For the past few years I have been focusing on cycling the "A" and "B" routines together and managed to push my bench up to 480 starting on the bottom(started at 280 after a layoff)and my squat up to 660 from the bottom up.

I wanted to chime in when I saw this article because Doug helped me all those years ago, and I wanted to "say thanks" in a way. I really hope more of you guys give this a try, it will do wonders for you."

" Last thing and MOST IMPORTANTLY.

Doug never used percents, he realized some guys could do more than others at a certain percent.

If I mentioned percents I am sorry, I was just trying to illustrate.

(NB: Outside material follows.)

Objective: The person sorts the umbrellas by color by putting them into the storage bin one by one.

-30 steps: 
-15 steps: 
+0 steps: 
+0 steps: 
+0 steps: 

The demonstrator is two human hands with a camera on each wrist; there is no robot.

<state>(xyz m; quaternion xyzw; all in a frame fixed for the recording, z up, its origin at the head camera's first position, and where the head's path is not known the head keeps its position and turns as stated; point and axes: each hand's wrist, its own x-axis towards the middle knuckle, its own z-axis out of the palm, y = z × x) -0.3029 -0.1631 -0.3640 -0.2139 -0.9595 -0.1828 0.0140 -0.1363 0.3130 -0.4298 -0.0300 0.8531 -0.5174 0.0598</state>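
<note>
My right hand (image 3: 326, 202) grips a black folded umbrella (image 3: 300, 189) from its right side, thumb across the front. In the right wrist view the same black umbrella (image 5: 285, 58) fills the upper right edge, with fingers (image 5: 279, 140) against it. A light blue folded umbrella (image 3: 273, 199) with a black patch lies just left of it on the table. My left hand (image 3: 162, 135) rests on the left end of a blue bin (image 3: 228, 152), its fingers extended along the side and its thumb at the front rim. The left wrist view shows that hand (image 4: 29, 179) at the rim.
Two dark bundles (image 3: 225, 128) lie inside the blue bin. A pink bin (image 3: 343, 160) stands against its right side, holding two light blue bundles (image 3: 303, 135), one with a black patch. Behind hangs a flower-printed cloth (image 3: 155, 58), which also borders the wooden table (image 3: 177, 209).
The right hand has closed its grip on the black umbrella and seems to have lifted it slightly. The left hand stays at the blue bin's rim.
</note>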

He said to take 5 reps with a light weight to start. Then add weight and do a single, add again for another single and add yet again for the last single. This was the warm up. a set of 5 and 3-4 singles to get to your working weight.

The next single would be at your working weight, which was "heavy enough to strain with but not your max". This was not necessarily 90% but thats what it averages out to for me. YOU MAY BE DIFFERENT.

Use a weight you strain with but can get 4 singles, and build up to 10.

If you do the "B" routine, use a weight you can get 4 triples with and build it up the same way.

If you use the "C" routine, stay with 5 sets but start with 3's and build them up to 5's.

THE "C" (PUMP) ROUTINE IS JUST A SHORTENED VERSION OF THE "B" ROUTINE! Use it if you dont want to hang around for 10 sets, simple as that.

Basically, its the Westside "max effort method" without going to absolute failure. You can see it on Prilepin's table when he tells you to do 4-10 sets of 90%...

Some things never change but boy do they WORK!

Best of luck, guys!"

Na skorost! Zhostko! Davai! Tyanut! Vot tak vot!

"Men are going to die tonight, and I am gonna kill them."